Compatibility between ORTModule and DeepSpeed
See original GitHub issueHi folks,
I am recently working on validating distributed training features while using ORTModule
, here are some incompatibilities that I found during some tests:
[With DeepSpeed]
- ZeRO Stage 1 and 2 work well
- ZeRO Stage 3 ❌
Warnings:
/usr/local/lib/python3.8/dist-packages/onnxruntime/training/ortmodule/_io.py:558:
UserWarning: This model cannot be deep copied (or pickled), which is a required step for stateful models to be properly exported to ONNX. Compute will continue, but unexpected results may occur!
warnings.warn("This model cannot be deep copied (or pickled)
- BF16 ❌
Error Message:
RuntimeError: /onnxruntime_src/orttraining/orttraining/python/orttraining_pybind_state.cc:752
onnxruntime::python::addObjectMethodsForTraining(pybind11::module&, onnxruntime::python::ExecutionProviderRegistrationFn)::<lambda(onnxruntime::training::OrtModuleGraphBuilder*,
const pybind11::bytes&, const onnxruntime::training::OrtModuleGraphBuilderConfiguration&)>
[ONNXRuntimeError] : 10 : INVALID_GRAPH : This is an invalid model. Type Error: Type 'tensor(bfloat16)' of input parameter
(_original_module.distilbert.embeddings.word_embeddings.weight) of operator (ATen) in node (ATen_17) is invalid
[With Fairscale]
- Can only shard optimizer state
Environment
- OS: Ubuntu 20.04
- CUDA/cuDNN version: 11.3/8
- onnxruntime-training: 1.11.1+cu113
- torch: 1.11.0+cu113
- torch-ort: 1.11.1
- Python version:3.8
- GPU: A100
I would like to confirm with you folks if these behaviors are intended? And concerning the compatibility with DeepSpeed stage 3 and BF16, would it be possible to have some insights on if it would be supported in the future?
Thanks a lot!
Issue Analytics
- State:
- Created a year ago
- Comments:6
Top Results From Across the Web
Supporting efficient large model training on AMD Instinct ...

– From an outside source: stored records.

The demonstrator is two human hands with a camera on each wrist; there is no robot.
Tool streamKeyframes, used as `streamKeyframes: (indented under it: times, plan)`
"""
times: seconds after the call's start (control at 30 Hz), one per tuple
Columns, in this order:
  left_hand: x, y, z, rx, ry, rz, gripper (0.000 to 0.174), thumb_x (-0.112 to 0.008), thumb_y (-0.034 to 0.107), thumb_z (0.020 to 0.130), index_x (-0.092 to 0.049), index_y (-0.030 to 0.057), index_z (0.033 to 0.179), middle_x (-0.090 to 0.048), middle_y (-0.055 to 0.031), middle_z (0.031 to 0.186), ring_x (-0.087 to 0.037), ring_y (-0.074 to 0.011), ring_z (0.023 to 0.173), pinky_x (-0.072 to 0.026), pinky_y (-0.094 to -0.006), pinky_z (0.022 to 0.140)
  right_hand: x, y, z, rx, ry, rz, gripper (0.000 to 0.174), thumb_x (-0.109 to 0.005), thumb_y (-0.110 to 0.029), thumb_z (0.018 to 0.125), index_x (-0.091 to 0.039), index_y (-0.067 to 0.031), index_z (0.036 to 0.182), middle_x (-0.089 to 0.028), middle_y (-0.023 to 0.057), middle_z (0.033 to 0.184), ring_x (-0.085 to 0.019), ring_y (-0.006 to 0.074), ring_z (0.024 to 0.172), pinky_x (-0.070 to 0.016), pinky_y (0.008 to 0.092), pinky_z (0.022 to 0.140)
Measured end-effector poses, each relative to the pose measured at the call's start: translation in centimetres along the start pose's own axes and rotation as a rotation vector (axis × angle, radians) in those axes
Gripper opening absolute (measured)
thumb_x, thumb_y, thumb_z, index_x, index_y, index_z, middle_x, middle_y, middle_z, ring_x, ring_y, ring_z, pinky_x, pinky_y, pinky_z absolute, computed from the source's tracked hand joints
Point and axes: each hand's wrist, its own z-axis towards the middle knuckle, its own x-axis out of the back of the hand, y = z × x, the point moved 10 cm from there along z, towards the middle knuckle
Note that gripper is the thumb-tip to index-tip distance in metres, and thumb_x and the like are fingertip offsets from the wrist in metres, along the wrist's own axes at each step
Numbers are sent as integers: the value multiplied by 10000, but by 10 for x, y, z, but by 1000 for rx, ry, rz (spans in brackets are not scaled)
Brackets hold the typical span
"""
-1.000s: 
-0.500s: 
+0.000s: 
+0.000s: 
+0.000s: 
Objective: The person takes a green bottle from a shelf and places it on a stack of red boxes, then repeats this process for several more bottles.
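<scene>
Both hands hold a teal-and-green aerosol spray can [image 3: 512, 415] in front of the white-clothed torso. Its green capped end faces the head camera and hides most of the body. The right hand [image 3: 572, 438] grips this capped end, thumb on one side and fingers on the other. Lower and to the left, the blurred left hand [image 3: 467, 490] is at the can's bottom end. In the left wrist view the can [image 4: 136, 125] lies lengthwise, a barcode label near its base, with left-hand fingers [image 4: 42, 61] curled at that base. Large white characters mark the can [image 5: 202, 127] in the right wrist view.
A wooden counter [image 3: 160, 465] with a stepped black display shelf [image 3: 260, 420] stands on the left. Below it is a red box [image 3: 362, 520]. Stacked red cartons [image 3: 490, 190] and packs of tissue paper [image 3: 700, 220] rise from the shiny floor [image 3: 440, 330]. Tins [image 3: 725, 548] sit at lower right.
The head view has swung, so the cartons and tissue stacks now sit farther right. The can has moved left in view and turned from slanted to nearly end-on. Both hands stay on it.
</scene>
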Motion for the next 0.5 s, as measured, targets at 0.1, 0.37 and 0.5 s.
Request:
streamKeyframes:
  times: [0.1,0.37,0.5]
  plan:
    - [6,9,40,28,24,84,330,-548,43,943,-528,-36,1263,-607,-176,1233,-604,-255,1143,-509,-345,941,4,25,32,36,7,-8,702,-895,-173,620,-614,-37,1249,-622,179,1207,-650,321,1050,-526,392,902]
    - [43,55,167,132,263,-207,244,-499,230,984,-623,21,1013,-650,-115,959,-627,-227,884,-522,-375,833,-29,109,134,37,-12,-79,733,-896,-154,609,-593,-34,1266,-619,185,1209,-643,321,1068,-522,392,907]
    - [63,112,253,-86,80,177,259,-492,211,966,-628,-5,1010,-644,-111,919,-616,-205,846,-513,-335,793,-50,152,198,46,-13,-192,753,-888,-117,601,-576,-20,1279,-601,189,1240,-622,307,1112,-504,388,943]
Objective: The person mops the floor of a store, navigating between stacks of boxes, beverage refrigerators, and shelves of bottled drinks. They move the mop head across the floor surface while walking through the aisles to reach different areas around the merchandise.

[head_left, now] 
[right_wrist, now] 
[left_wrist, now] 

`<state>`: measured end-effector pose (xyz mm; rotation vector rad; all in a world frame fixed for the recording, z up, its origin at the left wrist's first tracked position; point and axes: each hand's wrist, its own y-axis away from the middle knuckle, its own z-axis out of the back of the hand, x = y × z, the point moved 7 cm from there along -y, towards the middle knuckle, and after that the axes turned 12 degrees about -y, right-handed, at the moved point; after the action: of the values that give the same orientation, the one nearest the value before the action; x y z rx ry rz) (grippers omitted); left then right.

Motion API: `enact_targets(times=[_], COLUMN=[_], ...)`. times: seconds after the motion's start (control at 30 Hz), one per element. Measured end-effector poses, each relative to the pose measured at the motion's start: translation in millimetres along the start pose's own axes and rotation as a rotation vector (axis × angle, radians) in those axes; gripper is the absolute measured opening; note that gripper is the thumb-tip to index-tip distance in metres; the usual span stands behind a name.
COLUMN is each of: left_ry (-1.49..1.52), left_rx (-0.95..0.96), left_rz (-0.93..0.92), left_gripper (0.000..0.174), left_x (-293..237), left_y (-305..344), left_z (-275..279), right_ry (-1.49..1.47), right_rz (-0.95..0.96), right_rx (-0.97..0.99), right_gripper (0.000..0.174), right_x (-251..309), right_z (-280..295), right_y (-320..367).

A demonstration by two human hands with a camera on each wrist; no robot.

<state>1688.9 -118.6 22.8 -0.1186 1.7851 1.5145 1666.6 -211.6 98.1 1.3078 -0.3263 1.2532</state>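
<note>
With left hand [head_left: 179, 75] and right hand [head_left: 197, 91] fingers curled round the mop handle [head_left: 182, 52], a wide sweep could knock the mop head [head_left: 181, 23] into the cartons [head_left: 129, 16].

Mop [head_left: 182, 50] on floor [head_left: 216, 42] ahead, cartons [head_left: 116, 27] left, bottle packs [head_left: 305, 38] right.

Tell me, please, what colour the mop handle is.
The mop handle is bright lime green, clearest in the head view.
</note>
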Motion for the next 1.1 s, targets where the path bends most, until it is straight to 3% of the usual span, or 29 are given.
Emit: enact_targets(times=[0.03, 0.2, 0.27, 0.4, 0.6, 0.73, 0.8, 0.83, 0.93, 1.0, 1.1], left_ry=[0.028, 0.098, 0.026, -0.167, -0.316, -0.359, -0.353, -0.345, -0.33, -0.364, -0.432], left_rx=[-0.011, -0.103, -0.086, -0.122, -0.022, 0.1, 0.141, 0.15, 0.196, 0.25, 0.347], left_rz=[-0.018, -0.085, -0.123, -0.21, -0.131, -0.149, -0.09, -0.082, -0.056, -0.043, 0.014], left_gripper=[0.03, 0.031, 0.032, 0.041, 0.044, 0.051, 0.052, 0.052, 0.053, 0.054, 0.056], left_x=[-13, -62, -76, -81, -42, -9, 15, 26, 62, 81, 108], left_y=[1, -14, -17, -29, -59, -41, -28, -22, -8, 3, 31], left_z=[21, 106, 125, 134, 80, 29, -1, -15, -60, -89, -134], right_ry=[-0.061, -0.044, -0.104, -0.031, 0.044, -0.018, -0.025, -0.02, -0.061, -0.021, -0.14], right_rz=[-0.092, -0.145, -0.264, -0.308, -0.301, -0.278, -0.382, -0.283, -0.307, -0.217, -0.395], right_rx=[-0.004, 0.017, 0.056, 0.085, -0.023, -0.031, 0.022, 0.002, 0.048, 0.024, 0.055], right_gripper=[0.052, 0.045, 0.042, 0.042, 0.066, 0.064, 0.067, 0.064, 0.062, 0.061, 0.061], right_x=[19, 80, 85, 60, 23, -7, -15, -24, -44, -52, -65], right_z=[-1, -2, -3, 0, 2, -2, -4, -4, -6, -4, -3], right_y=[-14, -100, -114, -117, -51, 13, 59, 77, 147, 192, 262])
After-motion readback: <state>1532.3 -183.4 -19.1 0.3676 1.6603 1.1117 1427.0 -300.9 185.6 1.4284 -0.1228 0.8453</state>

DeepSpeed is composable with ONNX Runtime using the open source ORTModule that is part of ONNX Runtime for PyTorch package. This allows the ......
Read more >Issues · pytorch/ort - GitHub
Compatibility between ORTModule and DeepSpeed. #108 opened on May 4 by JingyaHuang · 6. Seg fault while training model with maxpool op.
Read more >DeepSpeed Integration - Hugging Face
Inference: DeepSpeed ZeRO Inference supports ZeRO stage 3 with ZeRO-Infinity. It uses the same ZeRO protocol as training, but it doesn't use an...
Read more >ORTTrainer — ORTModule 1.14.92+cpu documentation
For ONNX models, both name and order of input names must match. For model_desc['outputs'] entries, the order must match the original PyTorch's output...
Read more >Torch-ort Can Accelerate PyTorch Experiments on NVIDIA ...
Understand how ORTModule uses graph level optimizations, memory management optimizations, and composability with DeepSpeed to improve training throughput ...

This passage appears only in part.